The Impossible Whopper chain opened an all-vegetarian outlet in October in Puerto Rico. Courtesy of Burger King Puerto Rico Instagram

Plant-based foods pushed deeper into conventional spaces in 2023, riding the momentum of changing tastes and the worsening climate crisis. As of November, the National Oceanic and Atmospheric Administration’s National Centers for Environmental Information reported that the U.S. had already experienced 25 climate-related disasters this year where losses exceeded $1 billion. This report came a month after a study published in the journal Nature Food found that the climate footprint of a hamburger is 20 times bigger than the footprint of a veggie burger. Meanwhile, people who eat vegan meals are responsible for 75 percent less greenhouse gas emissions, also significantly less harm to land, water and biodiversity compared to people who eat animal-based meals, according to research published in July in the same journal.

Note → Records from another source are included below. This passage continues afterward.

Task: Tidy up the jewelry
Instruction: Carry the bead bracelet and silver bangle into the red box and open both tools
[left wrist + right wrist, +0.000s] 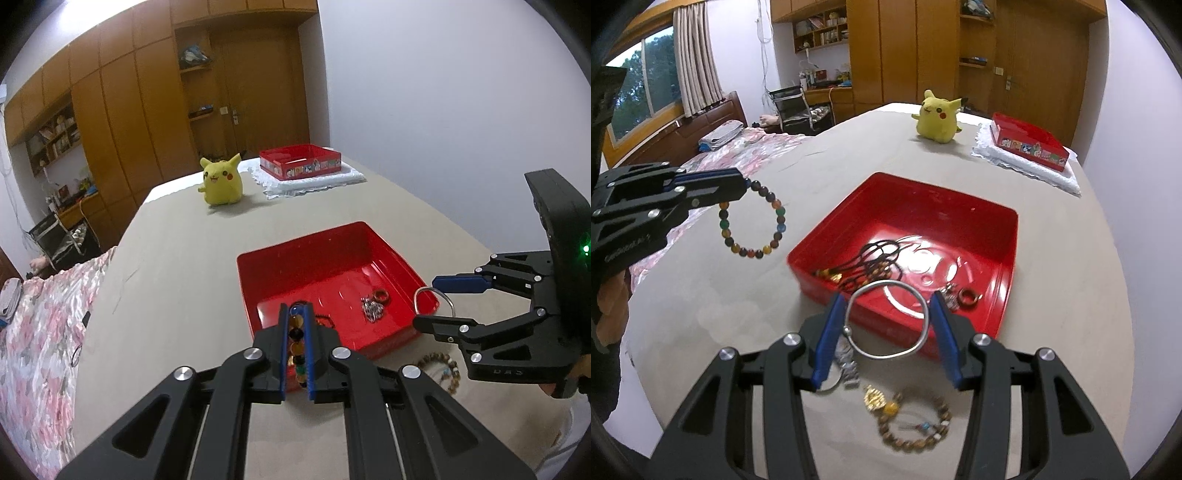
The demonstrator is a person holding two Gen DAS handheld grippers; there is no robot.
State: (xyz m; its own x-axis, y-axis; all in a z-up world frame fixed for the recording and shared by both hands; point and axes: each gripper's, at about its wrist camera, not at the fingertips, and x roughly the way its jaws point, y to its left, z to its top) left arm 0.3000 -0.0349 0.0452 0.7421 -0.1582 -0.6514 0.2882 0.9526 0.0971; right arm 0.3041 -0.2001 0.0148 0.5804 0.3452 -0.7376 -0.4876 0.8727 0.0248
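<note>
A red tray [314,266] [1008,236] sits on the beige bed cover. It holds a brown ring [381,295] [967,297], a small silver chain [372,308] and black cords with beads [875,258]. My left gripper [297,317] [740,188] is shut on a multicoloured bead bracelet [296,343] [753,225], held in the air left of the tray. My right gripper [886,314] [430,299] is shut on a silver bangle [890,319] [434,299] over the tray's near edge.
A brown bead bracelet [916,424] [445,371], a gold pendant [879,402] and a metal watch band [847,363] lie on the cover near me. A yellow plush toy [221,181] [938,116] and a red box [299,162] [1030,146] on a white cloth stand at the far end.
</note>
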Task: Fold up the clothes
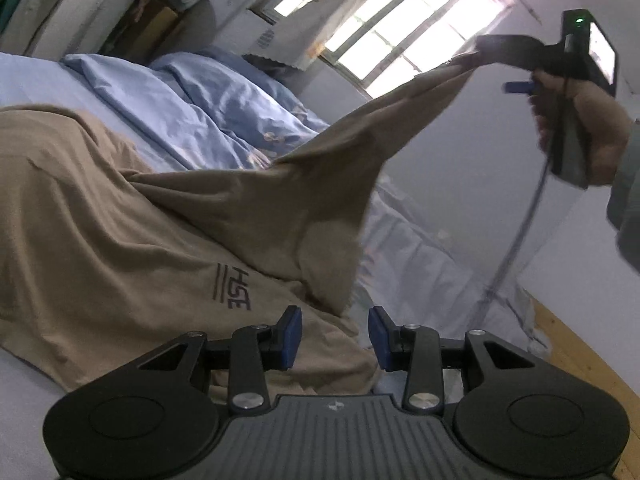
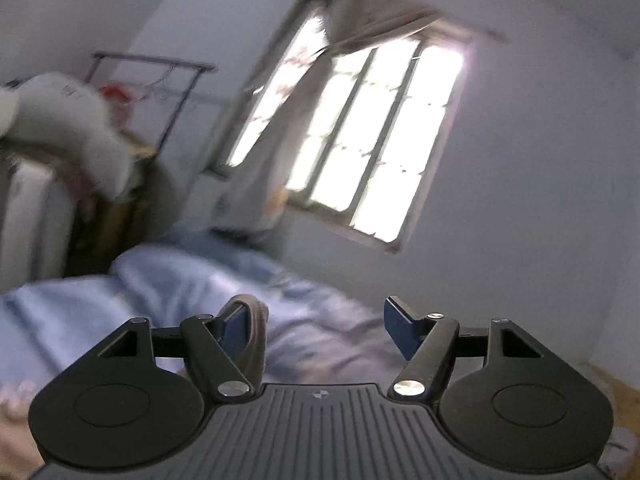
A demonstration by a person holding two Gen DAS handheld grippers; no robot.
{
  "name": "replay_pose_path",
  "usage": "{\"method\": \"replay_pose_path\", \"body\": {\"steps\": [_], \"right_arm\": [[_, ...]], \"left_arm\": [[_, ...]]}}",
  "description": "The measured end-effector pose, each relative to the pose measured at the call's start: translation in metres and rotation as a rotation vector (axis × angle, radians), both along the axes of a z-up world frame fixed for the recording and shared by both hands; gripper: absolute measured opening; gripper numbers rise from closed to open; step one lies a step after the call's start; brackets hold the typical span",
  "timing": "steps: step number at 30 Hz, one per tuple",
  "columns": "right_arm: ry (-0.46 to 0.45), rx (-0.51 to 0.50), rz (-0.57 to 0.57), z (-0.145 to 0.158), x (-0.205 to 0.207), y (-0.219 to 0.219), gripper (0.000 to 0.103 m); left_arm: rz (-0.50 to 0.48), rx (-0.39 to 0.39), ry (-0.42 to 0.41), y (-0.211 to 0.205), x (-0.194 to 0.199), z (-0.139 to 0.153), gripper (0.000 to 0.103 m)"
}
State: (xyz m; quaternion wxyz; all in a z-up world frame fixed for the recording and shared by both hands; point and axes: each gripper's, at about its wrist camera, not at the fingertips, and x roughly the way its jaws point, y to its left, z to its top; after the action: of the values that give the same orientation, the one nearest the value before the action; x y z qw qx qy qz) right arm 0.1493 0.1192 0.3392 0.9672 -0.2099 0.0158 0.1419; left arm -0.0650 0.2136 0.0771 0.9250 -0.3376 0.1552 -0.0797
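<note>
The bed (image 1: pixel 24 76) is covered by a pale blue sheet, bare along its far left side and in the near left corner. Directly on it lies a tan T-shirt (image 1: pixel 100 216), spread across the near half with a dark "HSE" print facing up; one part of the shirt rises off the bed toward the right. Behind the shirt, toward the head of the bed by the window wall, a light blue duvet (image 1: pixel 192 108) lies crumpled in thick folds. The sheet's frilled edge (image 1: pixel 448 280) hangs over the right side of the bed, down toward a wooden floor (image 1: pixel 580 360).
</note>
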Motion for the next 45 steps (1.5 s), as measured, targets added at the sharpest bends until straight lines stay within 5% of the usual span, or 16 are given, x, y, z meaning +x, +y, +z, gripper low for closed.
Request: {"method": "replay_pose_path", "body": {"steps": [5, 11, 15, 20, 23, 26, 29, 32, 37, 43, 45], "right_arm": [[0.066, 0.005, 0.008, -0.033, -0.022, -0.023, 0.073], [0.105, -0.03, 0.024, -0.027, -0.032, -0.057, 0.086], [0.338, -0.127, 0.057, -0.016, 0.01, -0.053, 0.087], [0.572, -0.272, -0.008, -0.065, 0.051, -0.04, 0.087], [0.665, -0.168, -0.104, -0.096, 0.078, -0.05, 0.087], [0.493, 0.064, -0.225, -0.101, 0.08, -0.072, 0.087], [0.425, 0.301, -0.243, -0.1, 0.073, -0.1, 0.09], [0.676, 0.502, -0.223, -0.113, 0.088, -0.127, 0.094], [1.015, 0.301, -0.145, -0.157, 0.094, -0.131, 0.094], [1.16, 0.066, -0.132, -0.186, 0.079, -0.14, 0.094], [1.13, 0.021, -0.14, -0.18, 0.071, -0.145, 0.094]], "left_arm": [[-0.036, 0.026, 0.013, -0.008, 0.002, -0.001, 0.035], [-0.093, 0.045, 0.048, -0.025, 0.009, -0.005, 0.035], [-0.118, 0.03, 0.056, -0.037, 0.015, -0.008, 0.035], [-0.146, 0.028, 0.067, -0.053, 0.023, -0.011, 0.035], [-0.16, 0.043, 0.071, -0.059, 0.026, -0.013, 0.035], [-0.165, 0.046, 0.076, -0.061, 0.029, -0.015, 0.035], [-0.163, 0.038, 0.084, -0.059, 0.029, -0.017, 0.035], [-0.16, 0.052, 0.097, -0.059, 0.03, -0.018, 0.035], [-0.157, 0.062, 0.099, -0.059, 0.029, -0.019, 0.035], [-0.156, 0.074, 0.107, -0.062, 0.032, -0.019, 0.035], [-0.158, 0.084, 0.116, -0.064, 0.034, -0.019, 0.035]]}}
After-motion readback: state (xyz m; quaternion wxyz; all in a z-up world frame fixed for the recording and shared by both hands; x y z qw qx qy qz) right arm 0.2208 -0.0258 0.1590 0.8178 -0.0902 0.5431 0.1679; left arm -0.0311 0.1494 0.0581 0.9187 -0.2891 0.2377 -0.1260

In March, the investor group FAIRR predicted that climate change could cause 40 of the world’s largest animal-based meat and milk processors to see profits fall by $23 billion by 2030, forcing them into the red. In November, AI predicted that at the current rate of culinary change, most of the world could be vegan by 2075.

Here’s a look at the top vegan news stories shaping the U.S. and the world in 2023.

New foods

This year’s plant-based food news was topped by major brands releasing vegan versions of grocery staples, vegan brands launching vegetarian remakes of traditionally animal-based foods, and the opening of vegan markets.

Hershey’s sold plant-based peanut butter cups for the first time in 2023. Courtesy of The Hershey Company

In 2023, Kraft Heinz rolled out vegan Philadelphia Cream Cheese, vegan Not Cheese slices and vegan Mac & Cheese, while Hershey released vegan Reese’s peanut butter cups and an oat milk Hershey’s bar. Newcomer Meati debuted its mushroom-based chicken and beef steaks this year, while WunderEggs gave shoppers a plant-based hard boiled egg. Parents packing lunches could reach for a new convenience product after Mighty Yum launched plant-based meat and cheese Munchables, a vegan take on Lunchables.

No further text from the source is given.